• [What to work on]: Where the word "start" occurs in a line of the listing, please copy the line.

━━ Dataset section ━━

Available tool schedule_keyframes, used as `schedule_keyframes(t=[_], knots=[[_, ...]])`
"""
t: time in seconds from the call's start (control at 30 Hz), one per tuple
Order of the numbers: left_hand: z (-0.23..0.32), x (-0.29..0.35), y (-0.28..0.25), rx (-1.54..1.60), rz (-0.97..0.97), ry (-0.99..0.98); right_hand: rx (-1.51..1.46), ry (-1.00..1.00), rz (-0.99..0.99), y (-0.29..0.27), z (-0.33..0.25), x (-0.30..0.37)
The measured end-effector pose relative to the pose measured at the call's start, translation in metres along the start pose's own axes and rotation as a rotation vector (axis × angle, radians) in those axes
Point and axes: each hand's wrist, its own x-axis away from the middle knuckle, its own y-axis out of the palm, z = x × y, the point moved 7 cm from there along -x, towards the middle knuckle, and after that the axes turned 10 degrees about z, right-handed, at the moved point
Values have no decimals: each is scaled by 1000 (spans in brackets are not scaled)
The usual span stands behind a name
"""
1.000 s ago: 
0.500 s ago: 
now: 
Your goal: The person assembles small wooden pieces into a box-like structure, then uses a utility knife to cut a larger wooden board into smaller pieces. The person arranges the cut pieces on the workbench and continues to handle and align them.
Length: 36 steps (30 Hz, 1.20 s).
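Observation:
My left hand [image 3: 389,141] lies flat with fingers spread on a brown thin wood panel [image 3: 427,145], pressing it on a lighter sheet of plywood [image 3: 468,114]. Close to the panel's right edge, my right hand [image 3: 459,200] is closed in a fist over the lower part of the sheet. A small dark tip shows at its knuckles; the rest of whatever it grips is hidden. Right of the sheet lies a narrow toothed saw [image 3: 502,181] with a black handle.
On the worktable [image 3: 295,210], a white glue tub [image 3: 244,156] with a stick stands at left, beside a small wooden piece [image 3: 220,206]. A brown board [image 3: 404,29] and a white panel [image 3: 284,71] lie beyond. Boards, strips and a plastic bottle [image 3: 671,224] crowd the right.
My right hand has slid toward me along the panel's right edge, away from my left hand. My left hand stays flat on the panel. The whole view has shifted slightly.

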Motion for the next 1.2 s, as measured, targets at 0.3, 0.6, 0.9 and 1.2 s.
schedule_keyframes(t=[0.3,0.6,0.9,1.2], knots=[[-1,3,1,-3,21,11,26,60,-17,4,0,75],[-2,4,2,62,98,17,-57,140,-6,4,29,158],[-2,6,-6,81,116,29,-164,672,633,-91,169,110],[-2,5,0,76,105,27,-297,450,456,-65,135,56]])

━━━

• [Solution to this exercise]:
t: time in seconds from the call's start (control at 30 Hz), one per tuple
The measured end-effector pose relative to the pose measured at the call's start, translation in metres along the start pose's own axes and rotation as a rotation vector (axis × angle, radians) in those axes

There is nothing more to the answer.